Asthma pathogenesis and exacerbations have been associated to multiple risk factors, particularly respiratory viruses. In children respiratory syncytial viruses (RSVs) may induce bronchiolitis, and Human Rhinoviruses (HRVs) also may induce wheezing illnesses. RSVs and HRVs are age dependent risk factors for asthma, with the influenza virus also considered a prominent risk factor in adults. The Center for Disease Control recommends influenza vaccination in asthmatics annually. Both HRV and RSV infections were detected in a pilot integrative personal omics investigation, and provided a unique temporal expression signature in the non-asthmatic subject, with the involvement of a common set of antigen and defense response genes, as well as immune related pathways. These observed patterns in addition to the results of the vaccination study will be used as a guide, to find differences in healthy versus asthmatic patients' pathway activations which will provide insights into the genes and mechanisms involved in asthma pathogenesis and immune response to influenza vaccination. The twin paradigm will allow us to control for multiple confounding factors and focus on the individual genetic and possible epigenetic variation. The investigators will be able to infer novel networks and pathways and get into the genes and mechanisms involved in asthma, flu vaccination, and individual responses, while evaluating personalized genetic risks compared to medical history in the same study.

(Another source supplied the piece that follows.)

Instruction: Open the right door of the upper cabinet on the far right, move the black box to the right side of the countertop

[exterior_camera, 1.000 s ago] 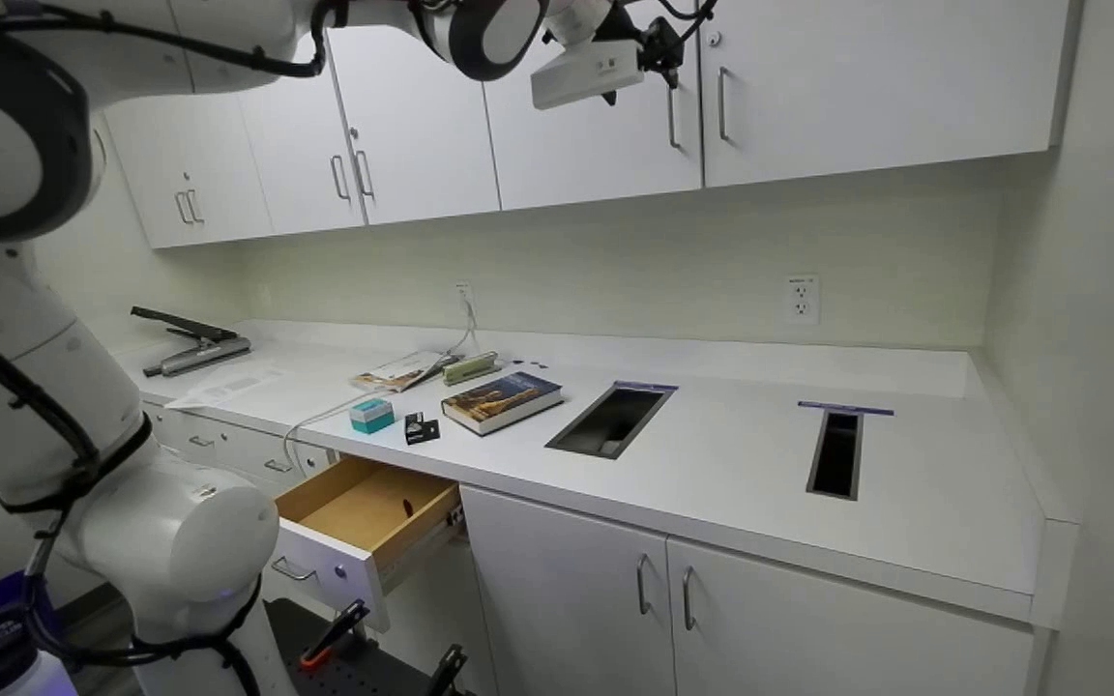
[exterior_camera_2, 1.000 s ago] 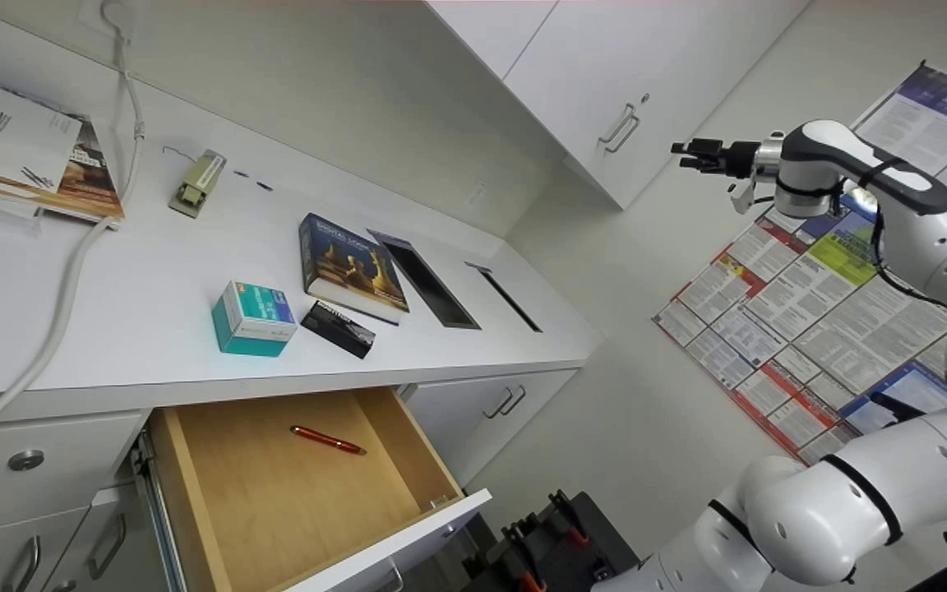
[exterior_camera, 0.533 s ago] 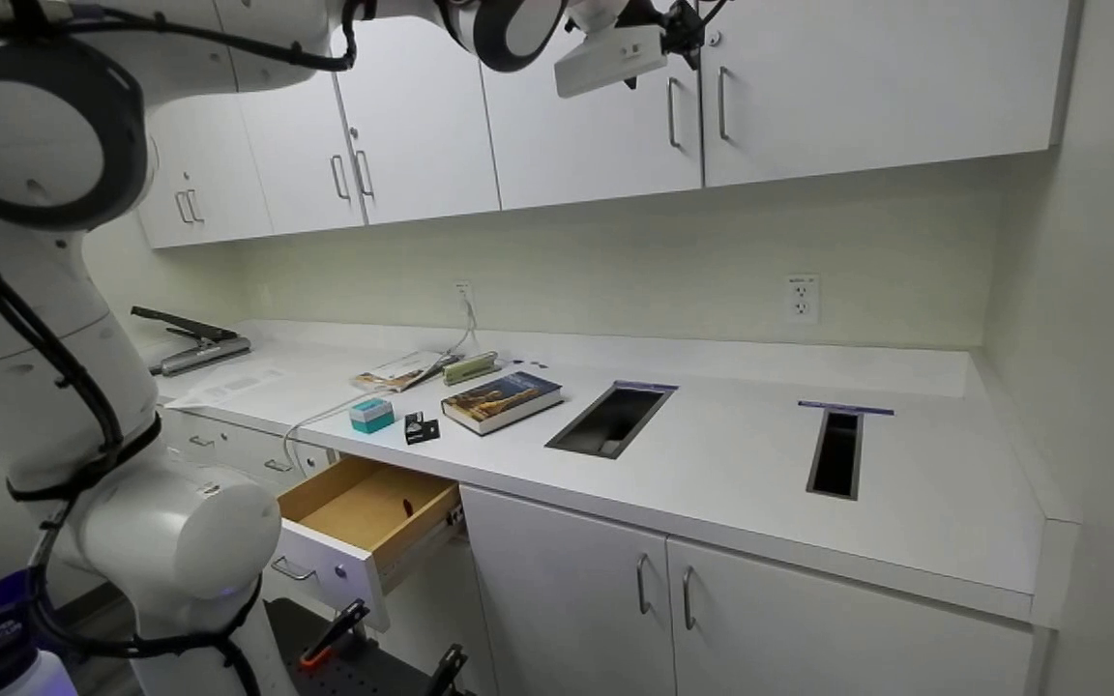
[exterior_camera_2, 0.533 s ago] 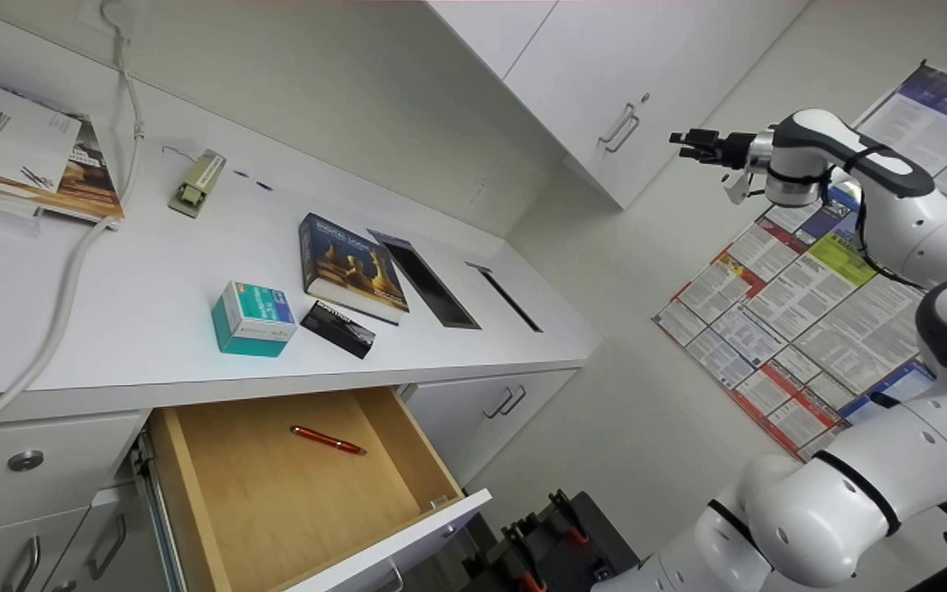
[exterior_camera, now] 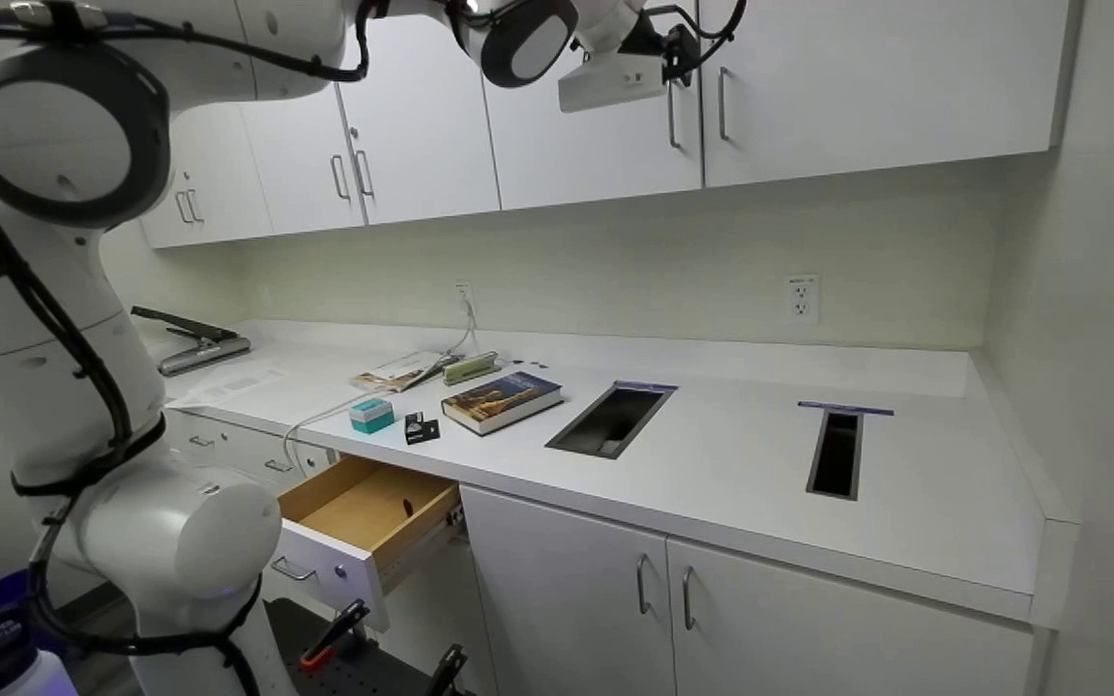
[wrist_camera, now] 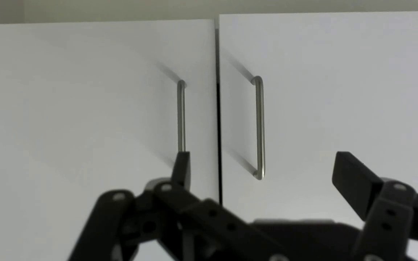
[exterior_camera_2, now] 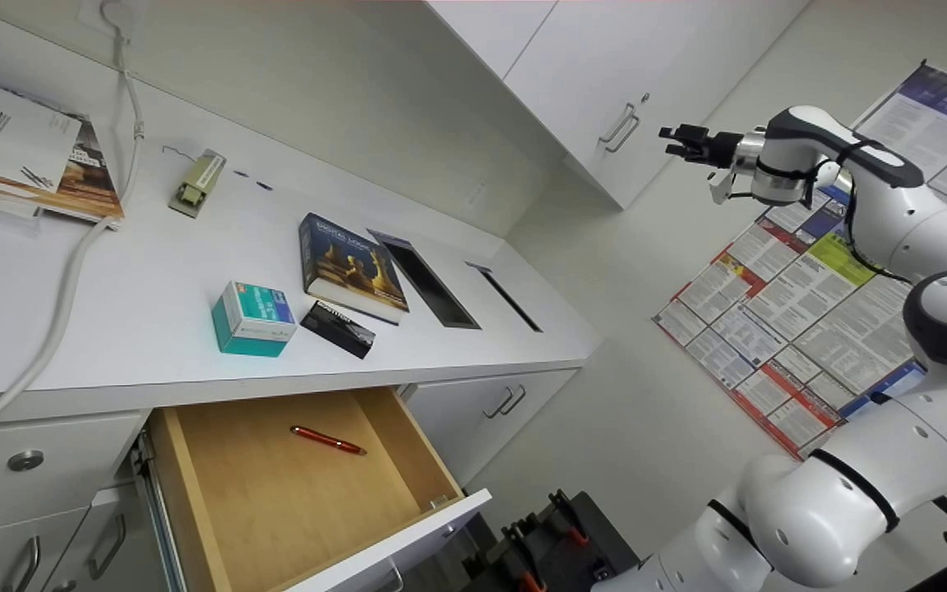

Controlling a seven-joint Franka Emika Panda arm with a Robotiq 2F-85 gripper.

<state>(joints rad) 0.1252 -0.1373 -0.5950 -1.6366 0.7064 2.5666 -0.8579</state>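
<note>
"DIGITAL LOGIC" — apparently — on the blue book (exterior_camera_2: 353,267)

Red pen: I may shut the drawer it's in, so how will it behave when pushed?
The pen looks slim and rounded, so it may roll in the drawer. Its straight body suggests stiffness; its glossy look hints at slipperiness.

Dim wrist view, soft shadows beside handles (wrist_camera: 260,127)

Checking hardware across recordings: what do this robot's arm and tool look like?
The arm is white and rounded, with dark rings around pale discs at joints. Black cables run along it; black straps circle it. The black tool has two jointed fingers with blocky tips. A pale box sits nearby.
</note>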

Our primary investigation involves integrative multi-omics monitoring of individual monozygotic twins, healthy or discordant for asthma, following their flu vaccination, over a period of two annual vaccination cycles. The investigators will be collecting blood samples from monozygotic twin volunteers, for multiple time-points post influenza vaccination. The measurements will be repeated the following year after a second vaccination. Genomic sequencing will be used to evaluate the volunteer's genomic risks based on variants with known disease association. Full transcriptome (via RNA-Sequencing), proteome and metabolome profiling (via mass spectrometry) will be performed per time-point, as well as cytokine profiling. This will allow the dynamic monitoring of thousands of molecular components and their responses to vaccination, capturing both the initial innate response reaction in addition to the adaptive response and return to baseline. The study involves following responses in blood and saliva components after influenza vaccination. Two annual vaccinations will be considered, one per year for 2 years, and at 8 time points samples will be collected.

This study involves a simple blood draw, saliva collection, standard FDA-approved influenza vaccine administration and Spirometry.